Train Tesseract LSTM with make on Windows
The tesstrain-win comes from the tesseract-ocr/tesstrain , In order to make it run on Windows, there are some changes to the makefile and the overall file structure.
The ocrd-train(OCR-D/ocrd-train) in tesstrain-win is the Predecessor of tesseract-ocr/tesstrain. it Could help us understand the makefile of tesseract-ocr/tesstrain.
The file structure in tesstrain-win:
You will need a recent version (>= 4.0.0beta1) of tesseract built with the training tools and matching leptonica bindings.
Build instructions and more can be found in the Tesseract project wiki.
You need a recent version of Python 3.x.
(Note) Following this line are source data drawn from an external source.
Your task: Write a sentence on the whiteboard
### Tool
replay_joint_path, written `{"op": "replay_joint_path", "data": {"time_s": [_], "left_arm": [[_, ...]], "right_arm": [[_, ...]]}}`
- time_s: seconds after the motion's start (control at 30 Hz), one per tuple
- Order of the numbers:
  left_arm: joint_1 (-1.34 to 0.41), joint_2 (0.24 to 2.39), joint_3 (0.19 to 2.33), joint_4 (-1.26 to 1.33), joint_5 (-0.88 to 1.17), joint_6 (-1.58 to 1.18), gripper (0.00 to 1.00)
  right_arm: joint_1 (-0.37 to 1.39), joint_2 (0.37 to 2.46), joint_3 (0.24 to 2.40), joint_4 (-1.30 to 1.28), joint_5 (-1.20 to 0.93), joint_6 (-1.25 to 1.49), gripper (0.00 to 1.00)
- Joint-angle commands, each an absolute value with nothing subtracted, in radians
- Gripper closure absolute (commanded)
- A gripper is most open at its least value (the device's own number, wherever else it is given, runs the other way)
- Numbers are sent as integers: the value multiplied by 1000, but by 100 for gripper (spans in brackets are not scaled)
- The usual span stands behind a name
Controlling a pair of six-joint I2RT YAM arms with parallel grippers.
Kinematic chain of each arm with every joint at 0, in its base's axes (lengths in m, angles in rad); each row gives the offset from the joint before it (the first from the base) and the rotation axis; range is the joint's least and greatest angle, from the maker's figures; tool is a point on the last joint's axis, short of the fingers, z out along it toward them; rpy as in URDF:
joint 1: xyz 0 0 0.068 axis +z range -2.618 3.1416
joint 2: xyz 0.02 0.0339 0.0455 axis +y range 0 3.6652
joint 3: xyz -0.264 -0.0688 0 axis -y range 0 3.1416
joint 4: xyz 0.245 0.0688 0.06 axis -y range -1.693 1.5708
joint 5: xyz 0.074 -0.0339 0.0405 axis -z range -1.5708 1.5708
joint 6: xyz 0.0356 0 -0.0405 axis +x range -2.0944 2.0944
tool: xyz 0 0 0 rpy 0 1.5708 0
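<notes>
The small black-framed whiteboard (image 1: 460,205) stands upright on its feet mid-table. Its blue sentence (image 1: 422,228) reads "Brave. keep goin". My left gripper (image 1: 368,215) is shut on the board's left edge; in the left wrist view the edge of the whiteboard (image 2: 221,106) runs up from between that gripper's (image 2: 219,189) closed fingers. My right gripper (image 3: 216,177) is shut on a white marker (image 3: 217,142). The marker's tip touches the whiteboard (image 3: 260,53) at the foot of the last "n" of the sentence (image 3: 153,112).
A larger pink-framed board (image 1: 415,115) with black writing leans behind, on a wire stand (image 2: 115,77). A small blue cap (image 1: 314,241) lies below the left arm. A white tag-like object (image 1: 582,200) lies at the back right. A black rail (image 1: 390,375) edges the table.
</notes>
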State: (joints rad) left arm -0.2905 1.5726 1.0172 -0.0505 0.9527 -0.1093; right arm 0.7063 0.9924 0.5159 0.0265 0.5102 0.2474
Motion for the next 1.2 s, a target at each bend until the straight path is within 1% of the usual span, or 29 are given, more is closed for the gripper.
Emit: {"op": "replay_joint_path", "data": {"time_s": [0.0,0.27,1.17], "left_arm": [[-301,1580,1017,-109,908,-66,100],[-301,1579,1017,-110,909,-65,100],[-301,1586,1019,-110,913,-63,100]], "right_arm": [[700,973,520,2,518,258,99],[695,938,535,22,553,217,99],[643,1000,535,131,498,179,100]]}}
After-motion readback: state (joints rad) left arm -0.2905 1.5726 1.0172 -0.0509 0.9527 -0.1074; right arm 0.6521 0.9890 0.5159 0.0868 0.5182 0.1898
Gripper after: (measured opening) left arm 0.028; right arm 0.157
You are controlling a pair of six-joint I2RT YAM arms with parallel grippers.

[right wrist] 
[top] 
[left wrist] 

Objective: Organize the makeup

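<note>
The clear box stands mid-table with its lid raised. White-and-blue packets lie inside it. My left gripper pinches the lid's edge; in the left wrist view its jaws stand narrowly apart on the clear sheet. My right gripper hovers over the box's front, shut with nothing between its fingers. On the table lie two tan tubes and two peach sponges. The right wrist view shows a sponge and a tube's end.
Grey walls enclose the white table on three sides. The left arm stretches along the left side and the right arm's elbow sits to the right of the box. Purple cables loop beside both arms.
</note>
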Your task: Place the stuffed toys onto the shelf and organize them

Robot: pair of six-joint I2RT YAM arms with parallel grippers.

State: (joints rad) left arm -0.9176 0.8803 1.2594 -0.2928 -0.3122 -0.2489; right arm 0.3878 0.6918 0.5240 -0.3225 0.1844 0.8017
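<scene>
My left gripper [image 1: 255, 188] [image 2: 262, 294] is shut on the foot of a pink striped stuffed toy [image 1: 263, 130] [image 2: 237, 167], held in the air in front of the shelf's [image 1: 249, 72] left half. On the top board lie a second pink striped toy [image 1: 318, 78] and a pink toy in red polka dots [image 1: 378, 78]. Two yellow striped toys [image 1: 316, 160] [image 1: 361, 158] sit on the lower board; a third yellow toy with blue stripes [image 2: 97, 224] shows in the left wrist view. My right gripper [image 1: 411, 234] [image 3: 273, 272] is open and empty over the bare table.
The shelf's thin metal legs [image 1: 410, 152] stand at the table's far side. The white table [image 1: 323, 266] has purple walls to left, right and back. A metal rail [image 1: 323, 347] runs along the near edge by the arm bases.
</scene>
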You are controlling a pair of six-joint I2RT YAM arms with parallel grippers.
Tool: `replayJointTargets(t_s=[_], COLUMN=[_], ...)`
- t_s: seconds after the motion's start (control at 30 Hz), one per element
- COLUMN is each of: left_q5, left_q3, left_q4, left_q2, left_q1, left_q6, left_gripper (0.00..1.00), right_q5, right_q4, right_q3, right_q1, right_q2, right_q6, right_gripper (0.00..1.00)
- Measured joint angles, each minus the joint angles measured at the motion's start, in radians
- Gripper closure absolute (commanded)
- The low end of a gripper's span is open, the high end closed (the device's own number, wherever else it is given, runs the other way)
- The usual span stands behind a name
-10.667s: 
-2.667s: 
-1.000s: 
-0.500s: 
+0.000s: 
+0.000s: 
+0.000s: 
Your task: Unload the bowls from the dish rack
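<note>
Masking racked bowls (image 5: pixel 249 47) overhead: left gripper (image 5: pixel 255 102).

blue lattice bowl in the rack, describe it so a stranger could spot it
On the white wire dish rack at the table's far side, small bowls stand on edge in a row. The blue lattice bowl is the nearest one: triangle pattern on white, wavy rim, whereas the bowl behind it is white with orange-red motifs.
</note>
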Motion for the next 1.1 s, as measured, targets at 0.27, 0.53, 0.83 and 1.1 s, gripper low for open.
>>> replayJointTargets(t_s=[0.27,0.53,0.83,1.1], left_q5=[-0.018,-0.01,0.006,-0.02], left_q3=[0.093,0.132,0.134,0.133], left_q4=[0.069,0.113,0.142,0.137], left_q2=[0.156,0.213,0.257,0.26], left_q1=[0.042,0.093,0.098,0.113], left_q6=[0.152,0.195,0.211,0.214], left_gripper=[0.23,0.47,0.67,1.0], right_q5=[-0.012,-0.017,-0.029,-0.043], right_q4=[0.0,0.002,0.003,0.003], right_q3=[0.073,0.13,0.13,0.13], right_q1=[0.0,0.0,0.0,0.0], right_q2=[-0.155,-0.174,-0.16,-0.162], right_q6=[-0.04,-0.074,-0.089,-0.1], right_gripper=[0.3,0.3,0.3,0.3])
For image processing the Python library Pillow is used.
In order to run the makefile on Windows, you need the Cygwin.
Before training your own database, it is recommended to train ocrd-testset.zip first.
If the ocrd-testset.zip can be trained normally, it means that the current computer training environment is OK.
-
Extract ./data/foo-ground-truth/ocrd-testset.zip to ./data/foo-ground-truth.
-
Run the command prompt as an administrator, Go to the tesstrain-win directory, e. g.:
cd %USERPROFILE%/tesstrain-win
- run make training
make training
-
Give your database a name
You could give the name by change the line 11 in makefile
MODEL_NAME = New_Name
Or you could give the name when you run make training
make training MODEL_NAME=New_Name
-
Prepare the base traineddata
If you train from scratch, no need to do this. If you train Fine-tune, download the base traineddata from the tessdata_best,and Place it to the ./data/tessdata.
-
update the foo.numbers/foo.punc/foo.wordlist in data filefolder
The three files should be consistent with the base traineddata or the relevant language you are training.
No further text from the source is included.